**Required work**:
One range is to be output from the listing below, exactly as written: the line with "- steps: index" to the line with "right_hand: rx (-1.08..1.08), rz", both kept.
:::::
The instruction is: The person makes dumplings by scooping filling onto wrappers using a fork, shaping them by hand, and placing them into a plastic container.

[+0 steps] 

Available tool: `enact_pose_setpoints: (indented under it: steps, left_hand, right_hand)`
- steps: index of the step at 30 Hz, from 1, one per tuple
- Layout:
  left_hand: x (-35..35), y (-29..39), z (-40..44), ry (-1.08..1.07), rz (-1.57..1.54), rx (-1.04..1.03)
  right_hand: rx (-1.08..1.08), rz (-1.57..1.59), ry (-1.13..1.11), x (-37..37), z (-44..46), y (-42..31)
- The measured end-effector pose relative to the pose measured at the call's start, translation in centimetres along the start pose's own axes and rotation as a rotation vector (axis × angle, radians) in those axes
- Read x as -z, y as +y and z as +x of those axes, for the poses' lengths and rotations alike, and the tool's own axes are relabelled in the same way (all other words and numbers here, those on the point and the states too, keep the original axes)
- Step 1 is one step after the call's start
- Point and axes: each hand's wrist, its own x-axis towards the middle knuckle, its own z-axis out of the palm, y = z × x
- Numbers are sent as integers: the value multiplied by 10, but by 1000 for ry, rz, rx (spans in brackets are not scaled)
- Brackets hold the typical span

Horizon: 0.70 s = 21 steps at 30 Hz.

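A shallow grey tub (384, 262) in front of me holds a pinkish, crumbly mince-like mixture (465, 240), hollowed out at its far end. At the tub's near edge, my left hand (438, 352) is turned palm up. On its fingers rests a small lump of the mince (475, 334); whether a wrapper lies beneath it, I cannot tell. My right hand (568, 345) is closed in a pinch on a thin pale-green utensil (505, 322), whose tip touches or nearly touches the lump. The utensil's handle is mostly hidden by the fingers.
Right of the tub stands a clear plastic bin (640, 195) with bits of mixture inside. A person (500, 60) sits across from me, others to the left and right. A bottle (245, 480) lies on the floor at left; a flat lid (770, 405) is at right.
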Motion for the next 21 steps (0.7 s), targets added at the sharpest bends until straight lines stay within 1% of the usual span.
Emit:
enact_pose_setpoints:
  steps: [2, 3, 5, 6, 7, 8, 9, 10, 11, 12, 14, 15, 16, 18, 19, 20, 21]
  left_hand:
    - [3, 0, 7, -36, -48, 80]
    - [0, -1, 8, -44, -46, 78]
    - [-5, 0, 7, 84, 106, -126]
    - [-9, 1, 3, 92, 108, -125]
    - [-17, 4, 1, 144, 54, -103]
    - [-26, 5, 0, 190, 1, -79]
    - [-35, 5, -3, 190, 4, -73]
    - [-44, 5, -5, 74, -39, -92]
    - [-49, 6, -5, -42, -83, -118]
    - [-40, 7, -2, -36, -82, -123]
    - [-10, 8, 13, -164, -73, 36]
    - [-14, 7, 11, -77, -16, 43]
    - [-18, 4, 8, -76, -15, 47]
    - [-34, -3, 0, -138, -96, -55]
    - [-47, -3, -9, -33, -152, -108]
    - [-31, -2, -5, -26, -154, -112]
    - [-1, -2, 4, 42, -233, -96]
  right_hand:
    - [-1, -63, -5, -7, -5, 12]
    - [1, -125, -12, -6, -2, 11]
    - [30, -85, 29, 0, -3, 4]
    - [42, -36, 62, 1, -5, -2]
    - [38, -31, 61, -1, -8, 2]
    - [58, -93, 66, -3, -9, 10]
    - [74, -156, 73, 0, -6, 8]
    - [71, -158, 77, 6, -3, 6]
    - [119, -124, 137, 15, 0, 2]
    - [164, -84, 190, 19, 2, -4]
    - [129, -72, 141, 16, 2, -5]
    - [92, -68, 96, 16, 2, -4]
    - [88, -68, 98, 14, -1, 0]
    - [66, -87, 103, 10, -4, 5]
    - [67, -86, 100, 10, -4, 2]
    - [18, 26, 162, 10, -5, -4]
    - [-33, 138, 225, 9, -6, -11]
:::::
**Task result**:
- steps: index of the step at 30 Hz, from 1, one per tuple
- Layout:
  left_hand: x (-35..35), y (-29..39), z (-40..44), ry (-1.08..1.07), rz (-1.57..1.54), rx (-1.04..1.03)
  right_hand: rx (-1.08..1.08), rz (-1.57..1.59), ry (-1.13..1.11), x (-37..37), z (-44..46), y (-42..31)

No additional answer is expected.